▶ [What needs to be done] How many lines in this material include the string "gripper"? Answer with the number and nothing further.

▶ [Provided material]
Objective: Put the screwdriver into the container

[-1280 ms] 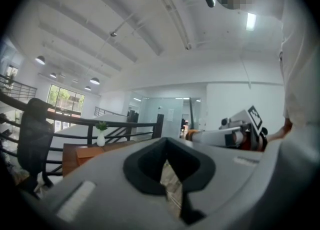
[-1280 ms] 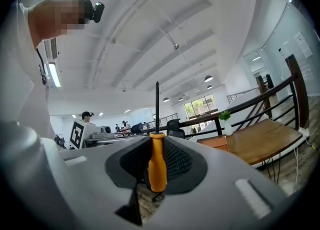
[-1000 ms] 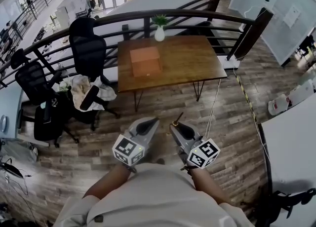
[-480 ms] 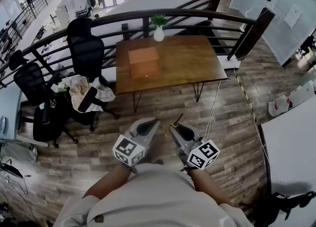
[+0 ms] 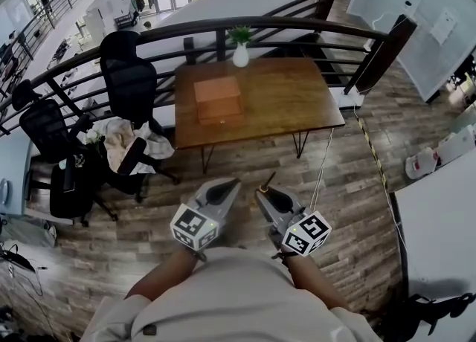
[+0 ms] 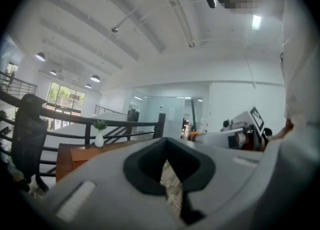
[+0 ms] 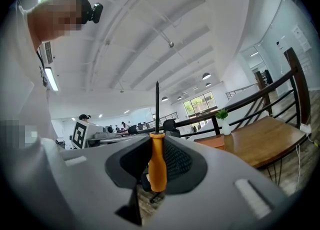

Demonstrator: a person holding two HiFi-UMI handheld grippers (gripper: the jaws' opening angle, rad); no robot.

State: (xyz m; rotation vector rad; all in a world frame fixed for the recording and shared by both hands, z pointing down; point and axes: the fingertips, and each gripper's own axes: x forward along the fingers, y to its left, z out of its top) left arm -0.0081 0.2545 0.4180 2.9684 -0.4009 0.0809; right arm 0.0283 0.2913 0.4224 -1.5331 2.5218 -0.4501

▶ [Solution below] 2